December 23, 2025
Octave-Band Analysis Guide: FFT Binning vs. Filter Bank Method
Octave-band analysis can be implemented in two fundamentally different ways: FFT binning (integrating PSD/FFT bins into 1/1- and 1/3-octave bands) and a true octave filter bank (standards-oriented bandpass filters + RMS/Leq averaging). In this post, we compare how the two methods work, where their results match, where they diverge (scaling, window ENBW, band-edge weighting, latency, transient response), and how OpenTest supports both for acoustics, NVH, and compliance measurement.
For a detailed explanation of the concepts, read this → Octave-Band Analysis: The Mathematical and Engineering Rationale
Octave-band filter banks (true octave / CPB filter bank)
Parallel bandpass filters + energy detector + time averaging
A filter-bank (true octave) analyzer typically:
- Design a bandpass filter H_b(z) (or H_b(s)) for each band center frequency.
- Run filters in parallel to obtain band signals y_b(t).
- Compute band mean-square/power and apply time averaging to output band levels.
To be comparable across instruments, filter magnitude responses must satisfy IEC/ANSI tolerance masks (class) for the specified filter set. [1][3]
IIR vs FIR: why IIR (cascaded biquads) is common in practice
- IIR advantages: lower order for a given roll-off, lower compute, good for real-time/embedded; stable when implemented as SOS/biquads.
- FIR advantages: linear phase is possible (useful when waveform shape matters); design/verification can be more straightforward.
For band-level outputs, phase is usually not the primary concern, so IIR filter banks are common.
Multirate processing: the “secret weapon” of CPB filter banks
Low-frequency CPB bands are very narrow.

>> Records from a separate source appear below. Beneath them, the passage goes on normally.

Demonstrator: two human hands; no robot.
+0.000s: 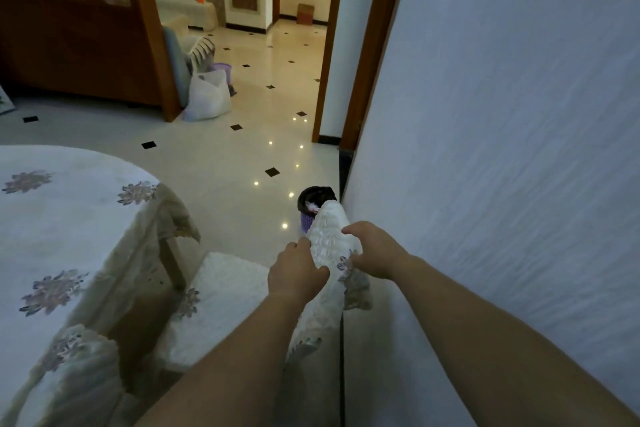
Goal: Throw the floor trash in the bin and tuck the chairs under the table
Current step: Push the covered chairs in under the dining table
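Note:
A chair with a white quilted cover stands beside the table, and its seat (221, 291) partly reaches under the tablecloth edge. My left hand (298, 270) and my right hand (372, 250) both grip the top of the chair's backrest (327, 224), one on each side. The table (59, 218) at the left wears a white cloth with purple flower prints. A small purple bin (313, 201) with a black liner and white trash inside stands on the floor by the wall, just beyond the backrest.
A white wall (502, 149) runs close along my right. Another covered chair (72, 371) sits at the lower left. A white bag (207, 95) and a second purple basket (223, 71) lie by a wooden cabinet (86, 45). Tiled floor (242, 149) leads to a doorway.

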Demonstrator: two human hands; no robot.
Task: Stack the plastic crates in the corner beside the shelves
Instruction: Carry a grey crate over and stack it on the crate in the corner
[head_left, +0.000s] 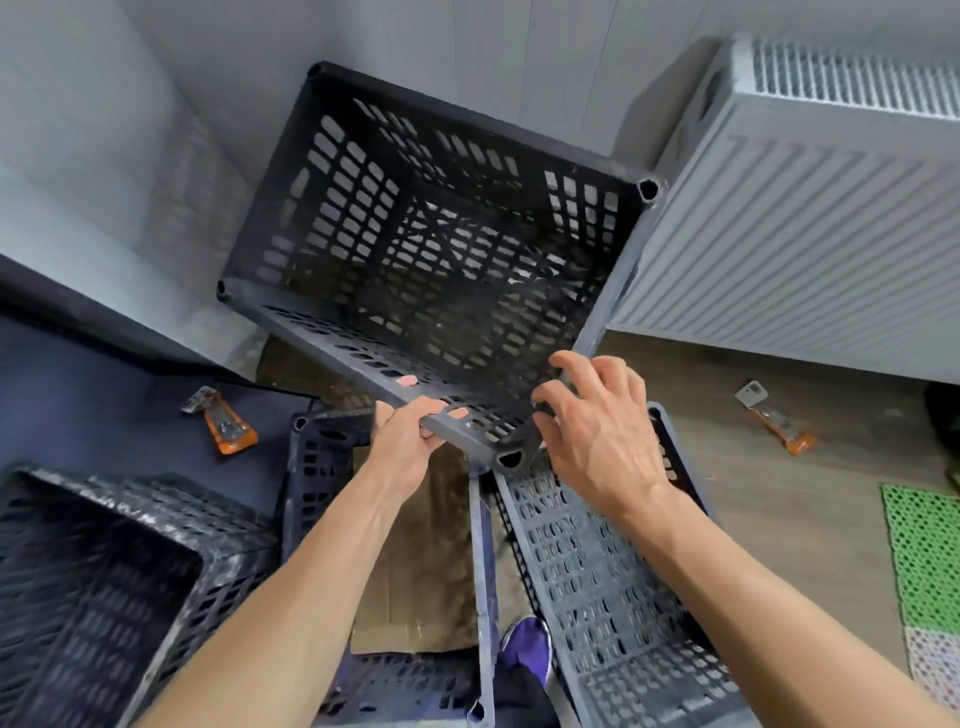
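Your left hand (410, 441) grasps the near rim of a black plastic crate (426, 234), fingers curled over the top edge, thumb beneath. Your right hand (597, 436) sits at the crate's near corner, at about four o'clock from the left, its fingers bent and spread over the rim; whether they truly clamp the corner cannot be told. The crate is tilted, its open top facing you, its far end toward twelve o'clock where the grey walls meet, just beside a white radiator (810, 223) at two o'clock. Beneath your forearms a second crate (613, 597) lies at five o'clock, with cardboard (415, 571) showing at six o'clock. A third crate (104, 587) stands at eight o'clock, well apart from the one you hold. An orange tool (223, 426) lies at nine o'clock; another orange tool (779, 421) at three o'clock. A green mat (924, 551) lies at four o'clock. A purple shoe (527, 647) shows at six o'clock.
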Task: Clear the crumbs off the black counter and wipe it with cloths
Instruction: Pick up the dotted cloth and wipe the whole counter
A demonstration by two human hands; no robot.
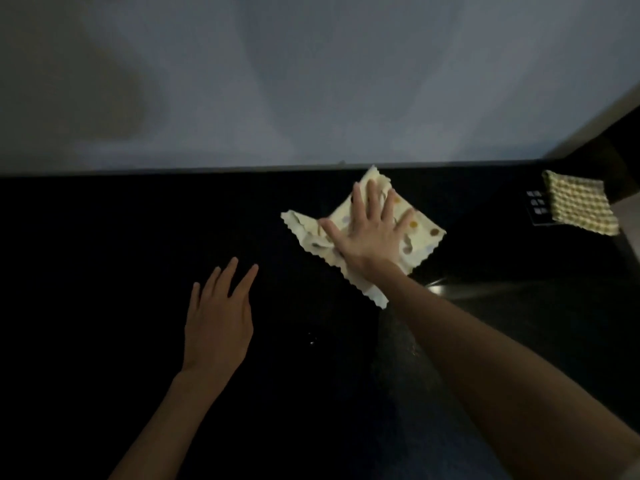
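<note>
A cream cloth with coloured dots and zigzag edges (420, 233) lies spread on the black counter (104, 237), close to the back wall. My right hand (372, 230) presses flat on it with fingers spread and straight. My left hand (218, 320) is over the bare counter to the left, fingers straight, holding nothing. A few tiny bright specks (311, 339) show on the counter between my arms; the dim light hides any other crumbs.
A yellow checked cloth (578, 206) lies at the far right of the counter, beside a small black panel with white labels (536, 207). A grey wall (311, 81) rises behind the counter. A shiny metal surface (485, 292) sits to the right of my right forearm.
</note>
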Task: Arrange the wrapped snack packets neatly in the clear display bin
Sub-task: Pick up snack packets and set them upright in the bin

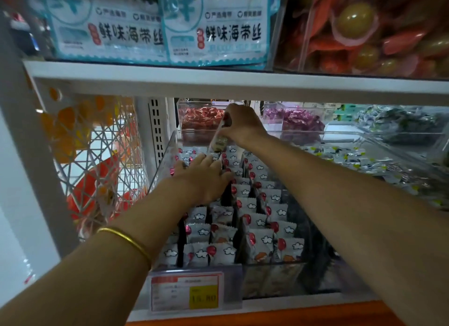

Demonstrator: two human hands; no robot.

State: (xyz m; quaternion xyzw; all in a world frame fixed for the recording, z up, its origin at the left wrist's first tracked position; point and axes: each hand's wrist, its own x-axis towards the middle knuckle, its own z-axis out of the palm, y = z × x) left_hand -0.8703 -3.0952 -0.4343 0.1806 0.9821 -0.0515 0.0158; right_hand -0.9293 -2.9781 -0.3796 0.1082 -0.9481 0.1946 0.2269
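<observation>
1. A small white film-wrapped snack packet, printed with red balloons and clouds, hangs from the right hand. The fingers are clamped on its upper end, above the back of the clear plastic display bin
2. The left hand lies flat with straight fingers and grips nothing. It presses on the tops of the standing packets, just below the hanging one
3. The packet looks light, with a thin, crinkly and rather slick wrapper. Its filling is probably soft enough to crush, so the flat crimped seal at either end seems the safest place to pinch, rather than the middle
4. The held packet's long axis is close to vertical, leaning a little. Its lower end points down at the gap beside the left fingertips
5. The packets already in the bin stand on edge with their printed faces towards the front. They form rows running front to back, so the held one probably needs to drop in upright, facing the same way
</observation>
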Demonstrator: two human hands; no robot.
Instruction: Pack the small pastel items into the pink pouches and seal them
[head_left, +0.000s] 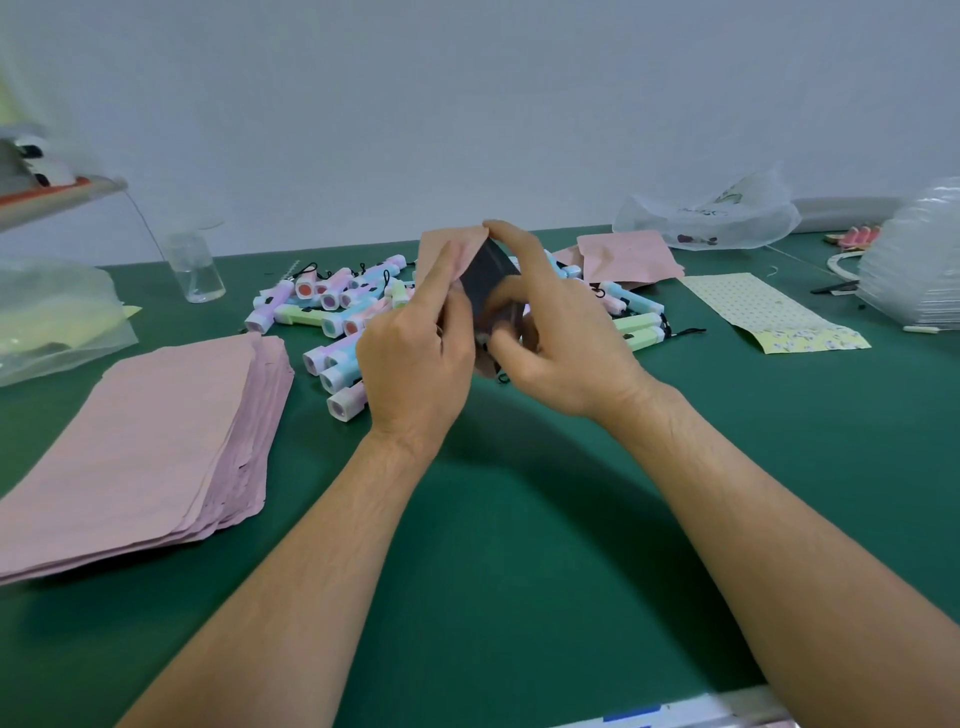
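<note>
Pouch stack (140, 447) near-left on table (519, 545). Item pile (332, 306) at centre, behind hands, spreading to both sides. Open pouch (457, 249) held between left hand (415, 364) and right hand (550, 343), above pile. Cup (195, 265) behind pile, left. Loose pouches (628, 254) behind pile, right; patterned sheet (769, 312) right of them; plastic bag (706, 213) behind, by wall.

Illumination is even, diffuse and moderately bright. Soft, broad shadows fall on the dark green table mat (519, 571). Wide-angle distortion curves the frame edges, and the left margin is blurred.
</note>
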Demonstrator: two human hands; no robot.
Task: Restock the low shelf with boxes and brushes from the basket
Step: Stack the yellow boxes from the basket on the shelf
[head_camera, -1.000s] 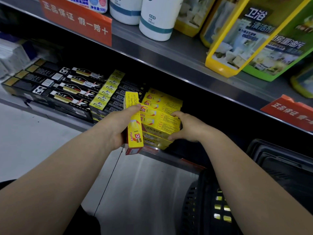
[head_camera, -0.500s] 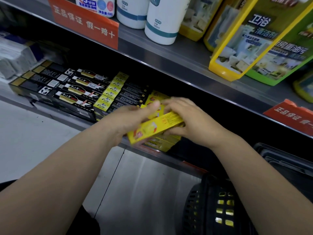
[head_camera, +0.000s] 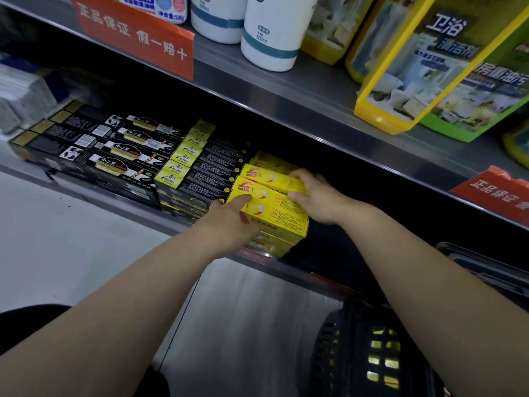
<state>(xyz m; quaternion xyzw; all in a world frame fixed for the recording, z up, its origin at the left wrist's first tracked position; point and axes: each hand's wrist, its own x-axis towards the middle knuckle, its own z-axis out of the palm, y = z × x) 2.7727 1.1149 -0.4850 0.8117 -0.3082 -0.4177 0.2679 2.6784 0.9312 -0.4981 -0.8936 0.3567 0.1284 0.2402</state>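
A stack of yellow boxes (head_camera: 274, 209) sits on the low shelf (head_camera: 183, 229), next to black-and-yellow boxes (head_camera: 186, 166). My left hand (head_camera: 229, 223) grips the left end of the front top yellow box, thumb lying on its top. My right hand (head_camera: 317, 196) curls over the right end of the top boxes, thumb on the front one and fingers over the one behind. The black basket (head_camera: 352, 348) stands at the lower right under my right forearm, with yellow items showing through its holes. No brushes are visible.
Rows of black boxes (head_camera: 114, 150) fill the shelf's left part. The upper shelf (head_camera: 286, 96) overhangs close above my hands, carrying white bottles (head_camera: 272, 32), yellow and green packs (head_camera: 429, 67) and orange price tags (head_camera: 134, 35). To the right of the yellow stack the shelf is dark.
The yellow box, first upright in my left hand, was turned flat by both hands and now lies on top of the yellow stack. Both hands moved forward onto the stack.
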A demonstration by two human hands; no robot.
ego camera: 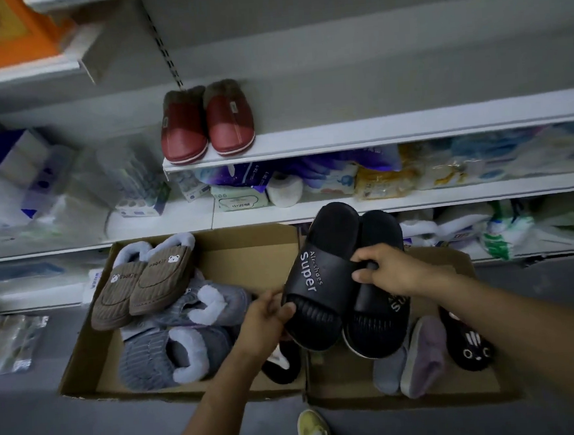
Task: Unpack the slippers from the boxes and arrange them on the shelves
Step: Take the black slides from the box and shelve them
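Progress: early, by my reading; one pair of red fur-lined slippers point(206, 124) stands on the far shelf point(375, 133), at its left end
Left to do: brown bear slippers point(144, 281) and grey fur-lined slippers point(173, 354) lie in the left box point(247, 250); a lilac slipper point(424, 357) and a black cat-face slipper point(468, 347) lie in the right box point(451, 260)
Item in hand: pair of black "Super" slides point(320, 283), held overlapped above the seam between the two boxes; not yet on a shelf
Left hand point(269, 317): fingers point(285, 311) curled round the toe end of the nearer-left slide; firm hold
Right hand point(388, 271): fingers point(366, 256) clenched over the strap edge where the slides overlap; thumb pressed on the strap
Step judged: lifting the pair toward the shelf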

Implementing them at the full sampling rate is inefficient. A common strategy is to group bands by octave and downsample for low-frequency groups:
- Low-pass then decimate (e.g., by 2 per octave) for lower-frequency groups.
- Implement the corresponding bandpass filters at the reduced sampling rate.
- Ensure adequate anti-aliasing before decimation.
Time averaging / time weighting: band levels are statistics, not instantaneous values
Band levels typically require time averaging. Common options include block RMS, exponential averaging, or Leq (energy-equivalent level). In sound level meter contexts, IEC 61672-1 defines Fast/Slow time weightings (Fast ~125 ms, Slow ~1 s). [5][6]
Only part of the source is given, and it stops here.